You are viewing a plain text version of this content. The canonical link for it is here.
Posted to users@jena.apache.org by Martynas Jusevičius <ma...@atomgraph.com> on 2020/07/12 22:01:47 UTC

ParseError while parsing entity in TriX

Hi,

    riot --strict --stop --syntax=TriX --output=nq

gives me

21:40:07 ERROR riot                 :: [line: 2943360, col: 62] XML
error: ParseError at [row,col]:[2943360,62]

That line is in a <plainLiteral>and looks like this:

- http://sprout.ics.uci.edu/past_projects/gac/index.html&#xc;&#xD;

I'm guessing it's the &#xc; entity that riot is failing on? It's the Form Feed:
https://www.codetable.net/hex/c
&#xD; is found on other (previous) lines so it shouldn't be it.

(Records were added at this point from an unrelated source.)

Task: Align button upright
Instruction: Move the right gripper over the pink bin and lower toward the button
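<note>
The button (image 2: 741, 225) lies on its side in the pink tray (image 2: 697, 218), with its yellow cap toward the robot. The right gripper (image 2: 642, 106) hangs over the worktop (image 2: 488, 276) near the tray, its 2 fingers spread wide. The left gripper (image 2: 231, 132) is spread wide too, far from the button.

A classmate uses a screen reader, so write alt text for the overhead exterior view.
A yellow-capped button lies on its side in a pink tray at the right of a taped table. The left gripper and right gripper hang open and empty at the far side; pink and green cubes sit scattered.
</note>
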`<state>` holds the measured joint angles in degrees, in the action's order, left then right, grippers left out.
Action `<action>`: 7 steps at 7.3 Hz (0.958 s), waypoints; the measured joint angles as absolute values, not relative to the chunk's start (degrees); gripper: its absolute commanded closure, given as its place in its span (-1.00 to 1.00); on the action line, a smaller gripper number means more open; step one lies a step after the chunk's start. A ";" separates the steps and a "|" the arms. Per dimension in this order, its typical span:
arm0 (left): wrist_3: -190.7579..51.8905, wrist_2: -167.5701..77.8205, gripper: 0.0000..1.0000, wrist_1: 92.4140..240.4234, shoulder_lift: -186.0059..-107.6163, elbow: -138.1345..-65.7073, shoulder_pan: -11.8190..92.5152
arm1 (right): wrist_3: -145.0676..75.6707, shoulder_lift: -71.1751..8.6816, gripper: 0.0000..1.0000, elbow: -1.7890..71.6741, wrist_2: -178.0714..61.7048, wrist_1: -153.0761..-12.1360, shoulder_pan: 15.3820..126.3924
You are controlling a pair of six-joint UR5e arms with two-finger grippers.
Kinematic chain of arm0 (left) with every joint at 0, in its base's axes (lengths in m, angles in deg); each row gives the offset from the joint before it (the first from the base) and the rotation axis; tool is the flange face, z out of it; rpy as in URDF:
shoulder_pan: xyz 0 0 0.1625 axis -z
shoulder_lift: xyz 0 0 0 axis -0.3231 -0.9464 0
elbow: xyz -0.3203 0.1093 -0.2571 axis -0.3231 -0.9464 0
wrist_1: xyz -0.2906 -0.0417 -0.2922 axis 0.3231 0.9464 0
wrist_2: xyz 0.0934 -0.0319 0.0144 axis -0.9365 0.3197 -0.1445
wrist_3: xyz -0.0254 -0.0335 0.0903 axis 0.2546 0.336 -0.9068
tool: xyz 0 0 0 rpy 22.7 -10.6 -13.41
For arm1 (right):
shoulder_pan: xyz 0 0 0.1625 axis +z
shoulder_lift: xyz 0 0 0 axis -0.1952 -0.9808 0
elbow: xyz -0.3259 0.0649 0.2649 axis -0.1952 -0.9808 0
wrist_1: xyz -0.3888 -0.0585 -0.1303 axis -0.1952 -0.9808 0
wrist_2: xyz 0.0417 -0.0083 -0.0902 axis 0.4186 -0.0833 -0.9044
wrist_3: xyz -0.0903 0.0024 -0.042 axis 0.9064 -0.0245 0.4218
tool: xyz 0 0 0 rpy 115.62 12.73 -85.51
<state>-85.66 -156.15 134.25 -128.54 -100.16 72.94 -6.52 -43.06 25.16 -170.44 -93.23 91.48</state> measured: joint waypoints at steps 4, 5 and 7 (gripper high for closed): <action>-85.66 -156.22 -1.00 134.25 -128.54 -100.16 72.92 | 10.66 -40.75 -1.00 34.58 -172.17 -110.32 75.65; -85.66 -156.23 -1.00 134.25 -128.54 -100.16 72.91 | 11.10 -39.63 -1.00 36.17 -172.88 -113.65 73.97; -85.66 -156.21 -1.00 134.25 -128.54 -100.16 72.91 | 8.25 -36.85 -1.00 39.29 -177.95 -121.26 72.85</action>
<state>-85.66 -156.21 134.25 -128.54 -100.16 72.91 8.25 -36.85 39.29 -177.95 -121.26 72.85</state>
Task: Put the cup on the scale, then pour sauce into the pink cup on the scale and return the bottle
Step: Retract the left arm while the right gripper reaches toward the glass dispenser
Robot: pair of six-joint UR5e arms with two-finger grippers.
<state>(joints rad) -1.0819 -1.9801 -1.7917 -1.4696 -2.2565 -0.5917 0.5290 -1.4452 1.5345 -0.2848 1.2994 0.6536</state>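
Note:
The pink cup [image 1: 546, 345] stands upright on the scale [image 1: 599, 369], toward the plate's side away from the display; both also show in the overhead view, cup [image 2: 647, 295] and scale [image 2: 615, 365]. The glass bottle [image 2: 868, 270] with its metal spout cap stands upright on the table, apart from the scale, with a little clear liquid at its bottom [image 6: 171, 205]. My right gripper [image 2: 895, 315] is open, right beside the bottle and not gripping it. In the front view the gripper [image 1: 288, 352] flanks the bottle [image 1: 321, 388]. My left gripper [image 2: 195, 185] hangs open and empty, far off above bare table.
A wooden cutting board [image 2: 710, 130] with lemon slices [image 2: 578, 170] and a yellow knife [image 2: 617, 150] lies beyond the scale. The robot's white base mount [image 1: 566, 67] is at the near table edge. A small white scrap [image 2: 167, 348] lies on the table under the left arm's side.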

Is &#xc; entity not allowed? The TriX output was produced by Saxon.

JENA_VERSION=3.10.0

Re: ParseError while parsing entity in TriX

Posted by Martynas Jusevičius <ma...@atomgraph.com>.
This looks like the bug: https://bugs.openjdk.java.net/browse/JDK-8059327

It should be fixed in Java 9. I'll try that, running on Java 8 right now.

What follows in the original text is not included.